Monday, September 7, 2009

POETRY: A HARVEST OF NEW POEMS AND OLD (REWRITTEN)



A HARVEST OF
NEW POEMS AND OLD





LOVE IN THE BUTTERFLY GARDEN

--- The female carries the male butterfly on her back while they reproduce, and then the female eats the male while waiting for the pupa to become another butterfly, and then she dies shortly after. --- Bohol Butterfly Farm Guide Felix.

1.


How a butterfly farm can turn
an upside down imitation of life,
haunts me still this side of art as life
or life as art as transfixed visions
of what we must be now:
like the gravid mariposa luring its mate
in a flight of duty -– she must bear
the male of her specie on her back
while they consummate a dance on air
not unlike our act of mating ---
she enamouring her mate
with scents purloined from blossoms
as, conjoined, they flit from flower to leaf
tumbling on air in ecstasy
not unknown to us when wild and young
and brave with joie de vivre,
for they must breed their kind
in a chrysalis of quiescence hurriedly,
urgently, before an inexorable end
where the male must be consumed
as her victual while clinging
to bramble branches bearing her pupa
seen to us now, voyeurs of unfolding
beauty and arresting splendour,
as the preening papillon bestirring
the dry air into a flutter of magic
sprung from throes of death and dying,
for she, too, must soon perish
after this function of issuing
a magnificence that for us can only be
borne of love and loving, yes,
perhaps also onto death and dying.


2.

The poet’s refrain, “how do I love thee”,
is supercilious here, cher ami,
it cannot match the male butterfly’s sacrifice,
nor this mariposa’s dying
to bear life, beauty, and splendour.
Alas, beauty is an omen here.



A RIVER'S RUSH

--On a cruise along Lachine, Quebec

It is the river as mother to the sea
Entraps us into this womblike feeling of ease;
It is the river draws us to this discovery
Of need, our quiet helplessness.
We are the river ran its course
Into an engulfment of restless sea.
How far have we gone from our rivered Nara?
Or how long have we gone astray?
Does the river current come full circle
From the breaking waves of sea?
Do we meet each other, dreamlike,
In the endless stream of the world’s Lachines?
When do we come back as rivulets
In some hidden rock spring?
The river runs full circle, and we discover
We have not even halfway met.
When will my currents break into your rocks,
You distant sea, you entrapment of need
And engulfment of ease?
When will the sea create the river?
When will the river create the sea?
Where they meet in the trickle of a little garden,
Who laves the riverstones?
Who laps the greening shores?
The river’s rush is also our question.



THE FINAL TEMPTATION


…and from his rib sprung Eve to ease his loneliness.--Sunday school tale.

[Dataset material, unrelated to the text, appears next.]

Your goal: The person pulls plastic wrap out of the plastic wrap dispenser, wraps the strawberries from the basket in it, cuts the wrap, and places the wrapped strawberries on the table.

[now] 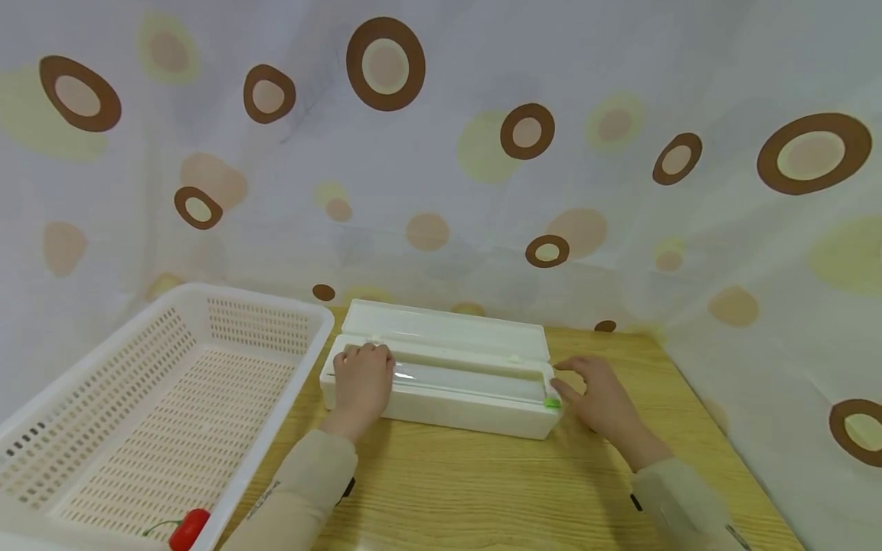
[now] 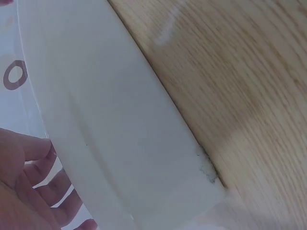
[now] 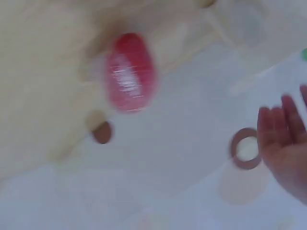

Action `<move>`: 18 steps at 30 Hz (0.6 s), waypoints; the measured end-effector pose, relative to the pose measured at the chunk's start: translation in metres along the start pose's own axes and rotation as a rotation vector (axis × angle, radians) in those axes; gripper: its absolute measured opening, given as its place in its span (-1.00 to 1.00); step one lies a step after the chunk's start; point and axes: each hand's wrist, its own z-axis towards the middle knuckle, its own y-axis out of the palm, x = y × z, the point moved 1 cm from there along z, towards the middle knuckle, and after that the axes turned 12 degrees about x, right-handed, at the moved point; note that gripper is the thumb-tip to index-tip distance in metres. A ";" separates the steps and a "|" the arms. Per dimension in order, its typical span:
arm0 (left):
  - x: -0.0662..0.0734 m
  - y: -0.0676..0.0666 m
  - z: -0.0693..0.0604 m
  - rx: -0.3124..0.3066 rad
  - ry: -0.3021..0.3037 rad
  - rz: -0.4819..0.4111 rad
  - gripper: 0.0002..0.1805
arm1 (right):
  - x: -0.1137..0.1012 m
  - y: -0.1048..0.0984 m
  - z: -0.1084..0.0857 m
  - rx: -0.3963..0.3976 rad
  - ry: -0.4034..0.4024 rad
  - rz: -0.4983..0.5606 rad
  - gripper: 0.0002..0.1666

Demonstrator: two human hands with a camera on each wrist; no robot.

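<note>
A long white box (image 1: 468,415) stands on the table, its lid (image 1: 441,329) raised at the back and a clear, shiny roll (image 1: 475,380) inside. My left hand (image 1: 361,383) grips its left end with curled fingers; in the left wrist view, the fingers of that hand (image 2: 36,184) bend at the edge of the box (image 2: 115,110). Beside the right end and a green piece (image 1: 552,402) is my right hand (image 1: 606,402), thumb and forefinger apart; contact is unclear. The right wrist view shows this hand (image 3: 288,153) with extended fingers.
A white perforated basket (image 1: 276,428) stands at the left, with a red pepper (image 1: 189,529) in its near corner. A blurred red thing (image 3: 130,74) appears in the right wrist view. A patterned sheet (image 1: 427,176) hangs behind the wooden table (image 1: 455,482) and along its right side.
</note>
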 end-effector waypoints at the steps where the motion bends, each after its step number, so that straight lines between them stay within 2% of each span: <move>1: 0.000 0.000 0.000 0.004 0.003 0.001 -0.83 | -0.008 0.003 0.001 -0.019 -0.074 -0.008 -0.64; 4: 0.000 0.001 0.001 -0.002 0.002 -0.003 -0.83 | -0.028 0.011 0.002 -0.051 -0.250 -0.075 -0.71; 7: 0.000 0.002 0.002 -0.015 0.000 -0.005 -0.83 | -0.038 0.017 0.002 -0.019 -0.349 -0.164 -0.78; 10: 0.000 0.001 0.003 -0.022 0.005 0.001 -0.82 | -0.042 0.022 0.002 0.011 -0.369 -0.209 -0.81; 18: -0.001 0.002 0.004 -0.035 -0.004 0.019 -0.82 | -0.043 0.032 0.003 0.067 -0.383 -0.229 -0.82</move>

Adam names grass whatever they may be,
but does he feel their caress on the navel gently
pressed where pressed they ought not
on afternoons like this? This afternoon is hot.

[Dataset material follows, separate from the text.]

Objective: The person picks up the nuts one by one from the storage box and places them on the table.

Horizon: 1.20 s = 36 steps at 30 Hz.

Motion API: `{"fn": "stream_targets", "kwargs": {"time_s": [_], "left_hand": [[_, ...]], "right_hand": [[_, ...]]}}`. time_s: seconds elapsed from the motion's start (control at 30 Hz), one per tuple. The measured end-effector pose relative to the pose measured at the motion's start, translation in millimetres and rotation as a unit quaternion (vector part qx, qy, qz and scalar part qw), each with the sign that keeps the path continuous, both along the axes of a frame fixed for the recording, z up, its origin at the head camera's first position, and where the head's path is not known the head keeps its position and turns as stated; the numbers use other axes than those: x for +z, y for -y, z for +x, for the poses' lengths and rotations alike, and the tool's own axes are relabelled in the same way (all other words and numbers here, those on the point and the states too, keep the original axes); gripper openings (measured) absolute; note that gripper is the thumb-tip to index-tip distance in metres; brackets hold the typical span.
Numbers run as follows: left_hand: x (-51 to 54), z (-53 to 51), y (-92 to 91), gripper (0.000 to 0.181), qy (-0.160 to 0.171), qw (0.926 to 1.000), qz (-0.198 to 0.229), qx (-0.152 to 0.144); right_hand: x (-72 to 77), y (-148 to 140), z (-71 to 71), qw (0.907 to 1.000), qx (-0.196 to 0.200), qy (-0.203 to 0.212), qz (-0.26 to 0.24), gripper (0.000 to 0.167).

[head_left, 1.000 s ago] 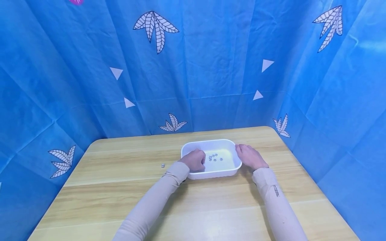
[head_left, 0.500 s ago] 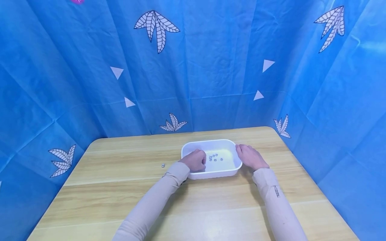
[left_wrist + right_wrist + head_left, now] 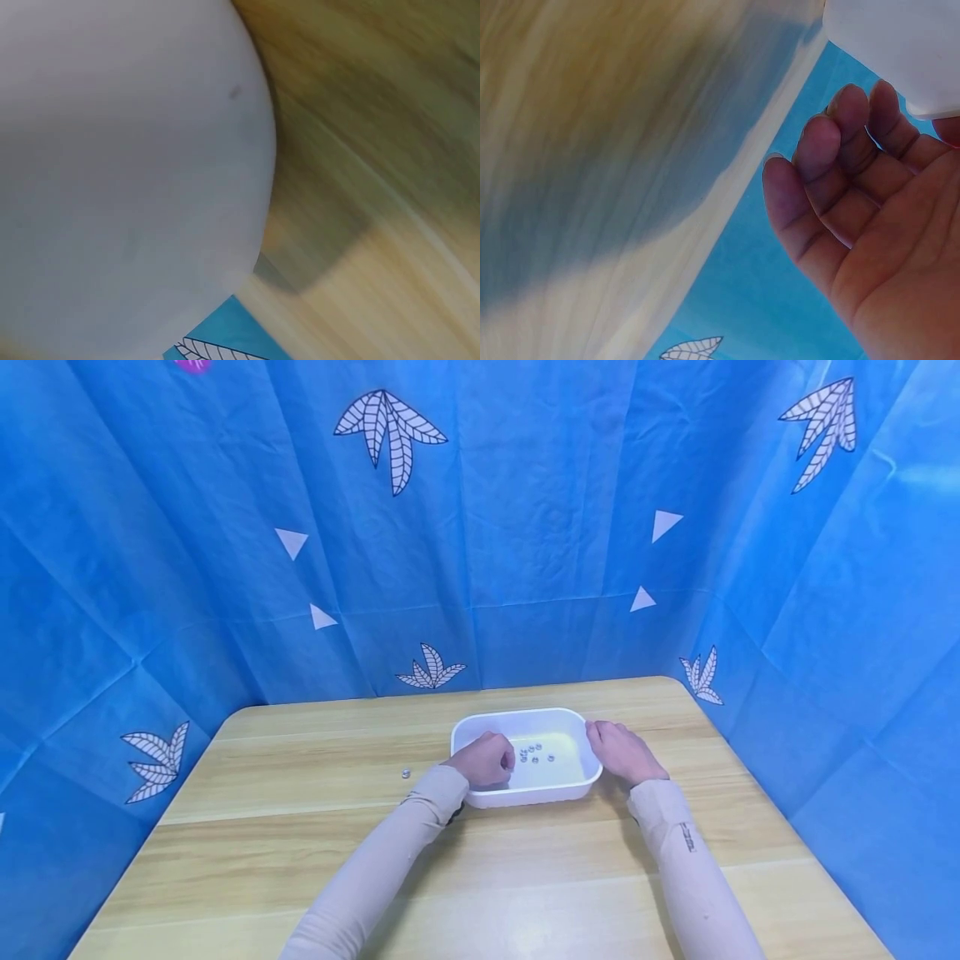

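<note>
In the head view a white tray (image 3: 555, 792) stands on the table, with several small metallic pieces (image 3: 536, 760) on its floor. My left hand (image 3: 486, 760) is inside its left part, fingers curled in a fist; whatever may be within them is hidden. At the right end my right hand (image 3: 622, 752) holds the rim. The right wrist view shows that hand (image 3: 885, 210) with fingers loosely bent outside the tray (image 3: 892, 49) and the thumb at its rim. Only the tray's outer wall (image 3: 150, 165) fills the left wrist view, without the hand.
One more small metallic piece (image 3: 406, 773) lies on the wooden table (image 3: 262, 827), left of the tray. A blue patterned curtain (image 3: 525, 527) hangs behind the table and along both sides.
My left fist has turned slightly within the tray. The right hand, tray and loose pieces stay where they were.
</note>
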<state>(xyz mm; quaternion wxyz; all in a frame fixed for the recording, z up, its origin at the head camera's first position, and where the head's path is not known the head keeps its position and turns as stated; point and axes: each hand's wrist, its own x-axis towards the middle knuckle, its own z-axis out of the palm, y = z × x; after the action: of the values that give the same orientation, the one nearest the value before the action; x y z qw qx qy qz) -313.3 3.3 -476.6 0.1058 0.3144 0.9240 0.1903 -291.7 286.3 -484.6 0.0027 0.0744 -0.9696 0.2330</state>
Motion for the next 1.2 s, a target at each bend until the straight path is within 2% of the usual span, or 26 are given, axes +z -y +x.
{"fn": "stream_targets", "kwargs": {"time_s": [0.37, 0.67, 0.83, 1.03, 1.2], "left_hand": [[4.3, 4.0, -0.3, 0.011, 0.007, 0.9999, 0.008, 0.004], [1.3, 1.7, 1.1, 0.004, 0.014, 0.9996, 0.024, 0.005], [2.0, 2.6, 2.5, 0.007, 0.024, 0.9988, 0.042, 0.006], [6.3, 3.3, 3.3, 0.009, 0.020, 0.9979, 0.062, -0.006], [7.6, 3.7, 6.7, 0.015, 0.034, 0.9953, 0.091, -0.007]], "right_hand": [[2.1, 0.1, 0.8, 0.9999, -0.005, 0.010, -0.006, 0.060], [2.7, 0.7, 1.1, 0.9999, -0.004, 0.009, -0.009, 0.059], [2.8, 2.3, 0.6, 1.0000, -0.004, 0.006, -0.007, 0.059], [3.7, 2.5, 0.2, 1.0000, -0.004, 0.000, -0.008, 0.055], [4.6, 2.0, 1.2, 0.9999, -0.004, 0.005, -0.011, 0.054]]}}
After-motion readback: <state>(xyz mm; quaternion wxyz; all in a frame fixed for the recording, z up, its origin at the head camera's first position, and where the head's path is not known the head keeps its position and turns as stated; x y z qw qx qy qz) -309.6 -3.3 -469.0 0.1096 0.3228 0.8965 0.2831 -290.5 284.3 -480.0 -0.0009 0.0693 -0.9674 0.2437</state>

Blue skies have virtues all their own seen through leaves.
O, blue skies, what new birds bring you? What eves
Bring you when evenings are soft wind on my cheek?
Twitter of unnamed birds, tremor of eel in some creek?

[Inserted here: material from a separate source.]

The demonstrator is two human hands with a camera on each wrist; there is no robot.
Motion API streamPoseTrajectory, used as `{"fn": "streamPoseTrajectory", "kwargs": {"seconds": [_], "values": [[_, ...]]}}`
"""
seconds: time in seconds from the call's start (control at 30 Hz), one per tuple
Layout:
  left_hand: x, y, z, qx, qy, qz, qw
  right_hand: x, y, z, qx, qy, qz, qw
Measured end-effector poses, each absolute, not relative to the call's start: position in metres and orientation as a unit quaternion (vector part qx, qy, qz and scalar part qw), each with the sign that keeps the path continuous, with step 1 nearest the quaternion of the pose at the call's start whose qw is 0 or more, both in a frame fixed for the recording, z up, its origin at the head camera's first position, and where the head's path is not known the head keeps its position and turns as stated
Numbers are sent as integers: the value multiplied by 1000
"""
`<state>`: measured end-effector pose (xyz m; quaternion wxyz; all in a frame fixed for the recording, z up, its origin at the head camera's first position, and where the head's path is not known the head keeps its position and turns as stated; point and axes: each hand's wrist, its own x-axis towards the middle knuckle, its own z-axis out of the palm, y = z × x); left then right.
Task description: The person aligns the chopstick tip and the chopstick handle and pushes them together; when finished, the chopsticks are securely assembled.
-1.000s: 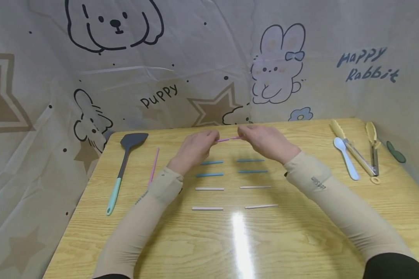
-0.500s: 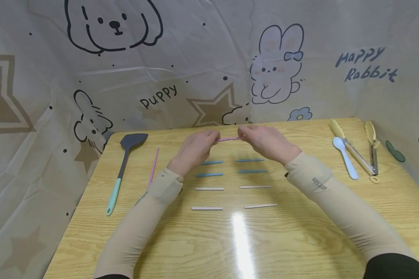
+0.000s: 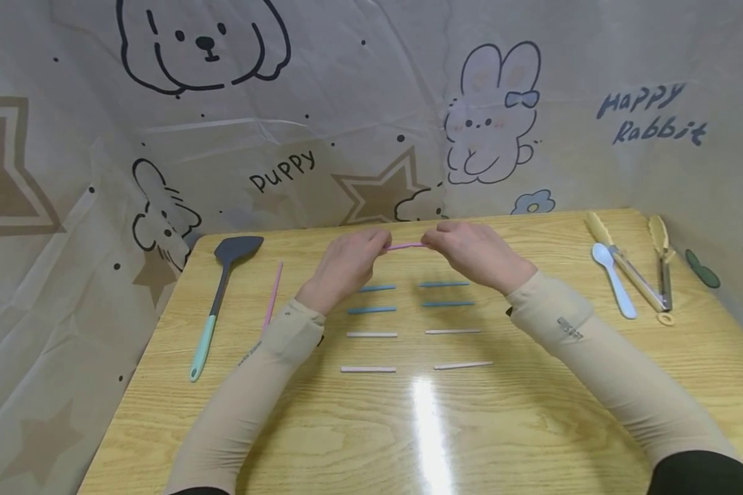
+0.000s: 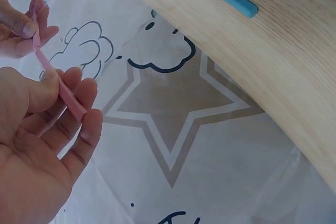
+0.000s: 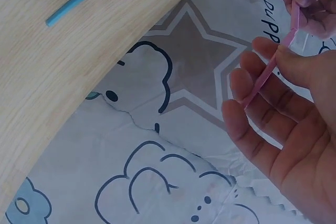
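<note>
Though half-curled, both hands' fingers [image 4: 84,139] [image 5: 247,135] around a pink stick [image 4: 70,99].

4 blue sticks [image 3: 448,304], 4 whitish sticks [image 3: 368,370], 2 pink sticks [image 3: 274,292] (held one poss. 2 pcs.), 1 spatula [image 3: 219,289], 1 spoon [image 3: 613,276], 2 prs. tongs [image 3: 664,269].

A pink stick [image 4: 69,96], perhaps kinked midway, is held aloft, nearly level.
</note>
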<state>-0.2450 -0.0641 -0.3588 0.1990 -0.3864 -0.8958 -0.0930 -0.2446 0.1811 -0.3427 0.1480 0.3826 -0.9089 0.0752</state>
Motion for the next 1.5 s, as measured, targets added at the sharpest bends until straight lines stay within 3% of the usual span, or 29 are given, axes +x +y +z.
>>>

If I only knew what Adam is abroad about all day,
I would not ask you, black boughs, which way
To Adam, O which way?
Afternoons darken like this and soon it will rain.


He will have new tales tonight. I know that;
but that tale about the Tree, I will get him tell me again.



A STRIVING AFTER WIND


--- All things are full of weariness; a man cannot utter it.
(Ecclesiastes)


Malaise stamped on evenings like this ripens romance:
Wisdom becomes our sad bohemia, and we are clowns.
We laugh at what night disgorges --- the gilded askance


But night defines shadows twixt dancer and the dance;
We are cynics grown old, now satyrs of the lounge
Malaise-stamped on evenings like this. Ripens romance


When we, Simon-like, doubt wine and whore’s relevance?
They, too, have time who walk the streets, liven towns
We laugh at. What night disgorges (the gilded askance)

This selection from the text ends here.